Thursday, March 30, 2017

Salt From the Six Days of Creation

And  every meal  offering  of yours  shall you salt;  neither shall you allow the  salt of the covenant of your God to be lacking from  your  meal  offering; upon  all  your offerings shall you offer salt.                                                                         Leviticus 2:13
           Rashi comments that “... a covenant was established with salt from the six days of creation, when the lower waters (those of the oceans) received assurance that they would be offered on the altar in the form of salt.” Our Sages understood that the salt which was preferred for salting the sacrifices was sea salt, not salt extracted from dry land.

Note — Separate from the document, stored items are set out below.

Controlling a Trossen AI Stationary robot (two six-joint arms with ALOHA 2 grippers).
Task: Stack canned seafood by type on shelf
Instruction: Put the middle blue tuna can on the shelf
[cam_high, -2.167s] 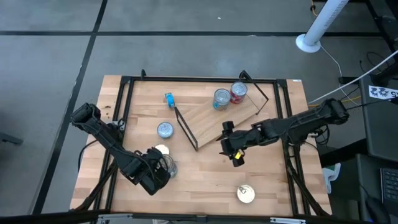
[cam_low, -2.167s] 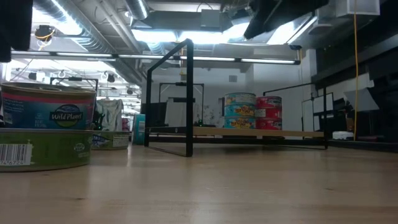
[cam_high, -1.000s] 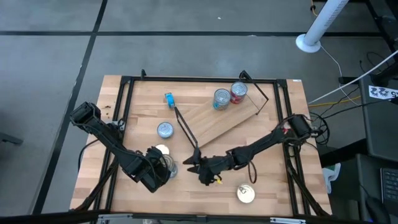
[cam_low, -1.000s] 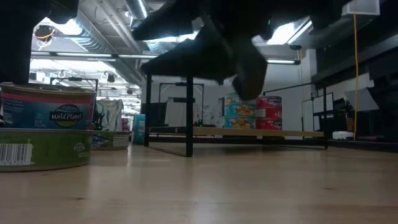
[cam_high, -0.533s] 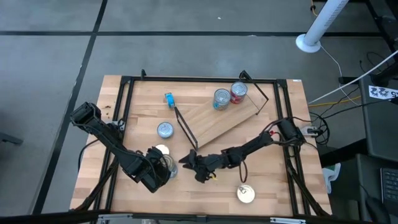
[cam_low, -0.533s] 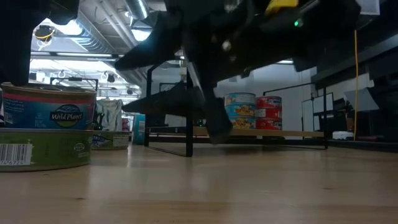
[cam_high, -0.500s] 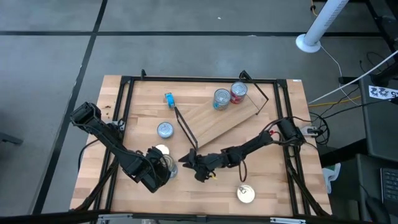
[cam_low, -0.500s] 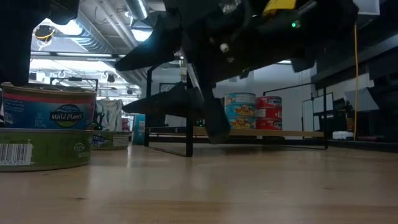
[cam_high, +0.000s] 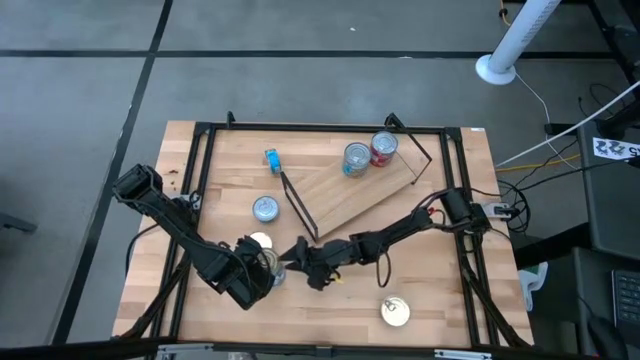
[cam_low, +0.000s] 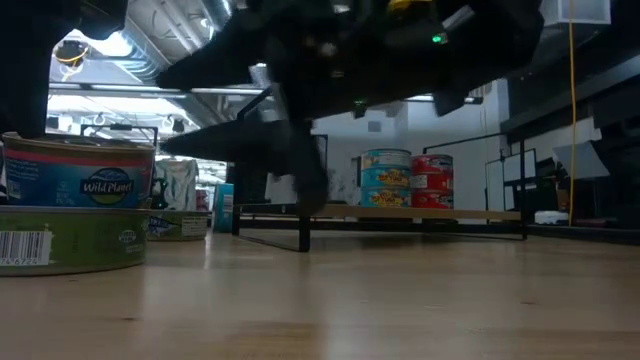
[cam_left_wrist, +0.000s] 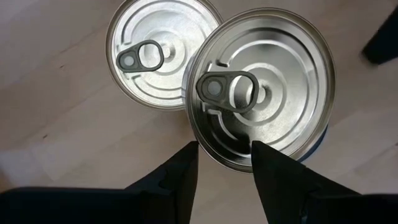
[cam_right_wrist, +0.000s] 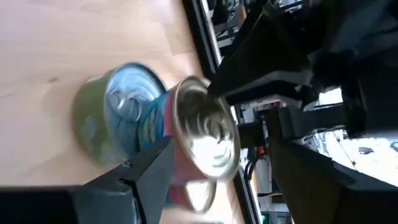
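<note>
Wood table (cam_high: 440, 290): 2 tin stacks on shelf (cam_high: 360, 195), 5 loose.

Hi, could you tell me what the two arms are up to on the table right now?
They are sorting tins onto the shelf, where a blue stack and a red stack already stand. The left gripper holds a tin raised beside a second tin on the table. The right gripper, open, reaches across toward that same tin. Three other tins lie loose on the table.
</note>
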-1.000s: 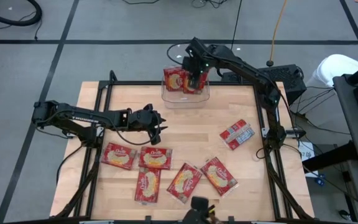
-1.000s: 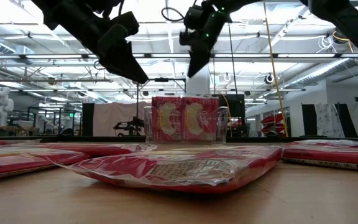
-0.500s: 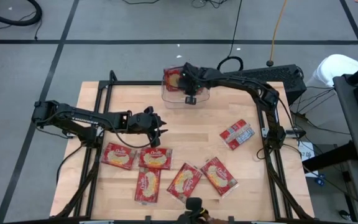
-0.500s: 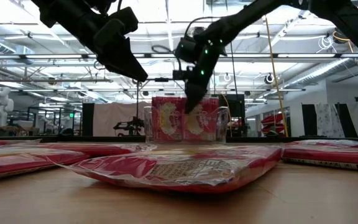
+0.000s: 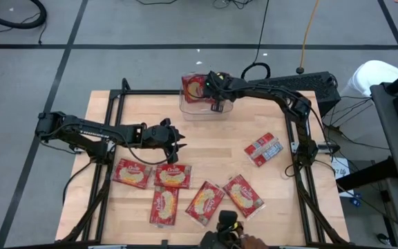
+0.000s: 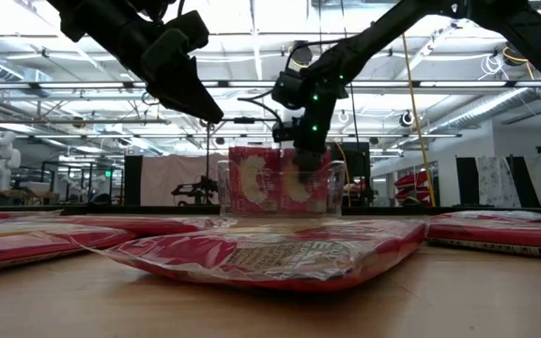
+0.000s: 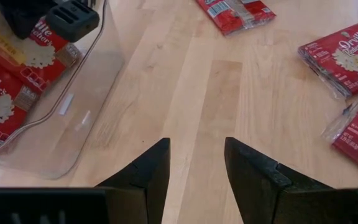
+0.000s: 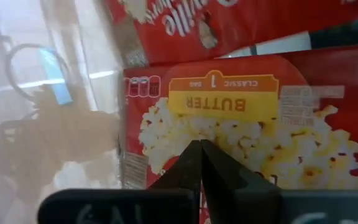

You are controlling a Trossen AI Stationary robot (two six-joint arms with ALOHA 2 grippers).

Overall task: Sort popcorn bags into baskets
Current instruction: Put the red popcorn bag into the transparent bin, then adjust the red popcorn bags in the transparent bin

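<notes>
Five bags (image 5: 185, 190) lie at the bench's (image 5: 213, 138) near edge, a sixth (image 5: 264, 149) to the right. The left gripper (image 5: 178, 144) hovers above them, fingers apart. Farther back, the right gripper (image 5: 218, 97), fingers together, presses into the basket (image 5: 184, 107) against bags (image 8: 229, 124) inside.

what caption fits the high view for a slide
Right gripper shut, pressing into popcorn bags in the clear bin; left gripper hovers above loose bags.
</notes>
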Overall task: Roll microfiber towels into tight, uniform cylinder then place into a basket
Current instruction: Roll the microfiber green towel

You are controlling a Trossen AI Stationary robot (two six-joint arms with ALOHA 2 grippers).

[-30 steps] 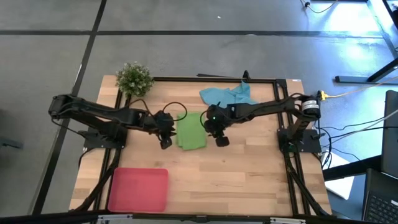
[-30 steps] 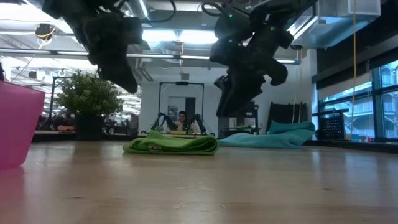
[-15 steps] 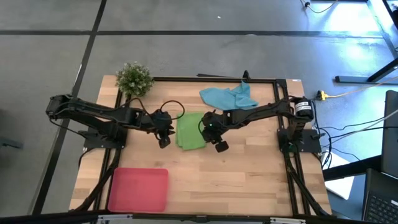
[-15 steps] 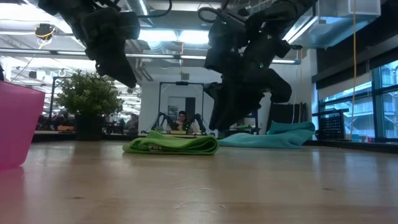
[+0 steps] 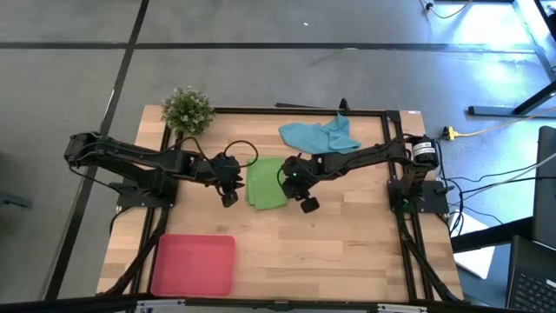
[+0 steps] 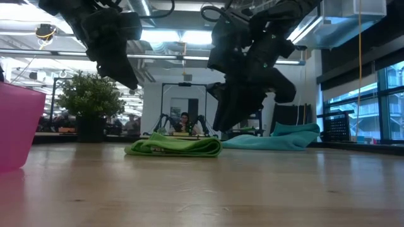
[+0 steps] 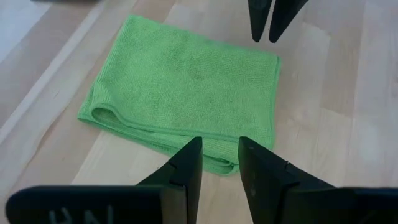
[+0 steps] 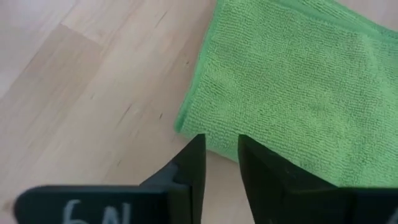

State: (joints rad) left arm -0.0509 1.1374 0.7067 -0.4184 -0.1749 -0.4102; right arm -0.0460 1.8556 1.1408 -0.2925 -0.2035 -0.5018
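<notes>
Both grippers sit low over the green towel [image 5: 266,183], one on each side, neither holding anything. Left gripper [image 5: 230,198] is just off the towel's left edge, fingers [image 7: 188,163] narrowly parted with a small gap, tips above the towel's near folded edge per its wrist view. Right gripper [image 5: 307,203] is just off the towel's right edge near its front corner, fingers [image 8: 193,157] also narrowly parted, tips over bare wood right beside the towel corner. Low view shows both grippers clear of the cloth, not touching it.

Nearest the front edge: pink-red basket [image 5: 194,264], front-left of the table [image 5: 347,252], well apart from both towels.

Mid-table: green towel, folded flat into a rectangle, not rolled.

Far side: blue towel [image 5: 318,134], crumpled in a loose heap near the back edge, right of centre. Small potted plant [image 5: 187,109] at the back-left corner.
</notes>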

As Rabbi A.M. Silverman explains in his English translation of Rashi, the “lower waters” (see Genesis 1:7) were dissatisfied that they had been assigned a place on earth and not in heaven, whereupon God made the assurance mentioned by Rashi. Based upon this elucidation, Rashi’s comment teaches that salting the sacrifices symbolizes combining the heavenly and earthly, which is the essential function of the Mishkan and Mikdash    (Tabernacle and Temple).
          My father noted an additional lesson of the Torah’s requirement to salt the sacrifices. Just as salt, the biblical preservative, par excellence, not only preserved, but enhanced the sacrifices, so too, the sacrifices in the Mishkan and Beit haMikdash, or their contemporary equivalent, serving God in general, preserve and enhance life.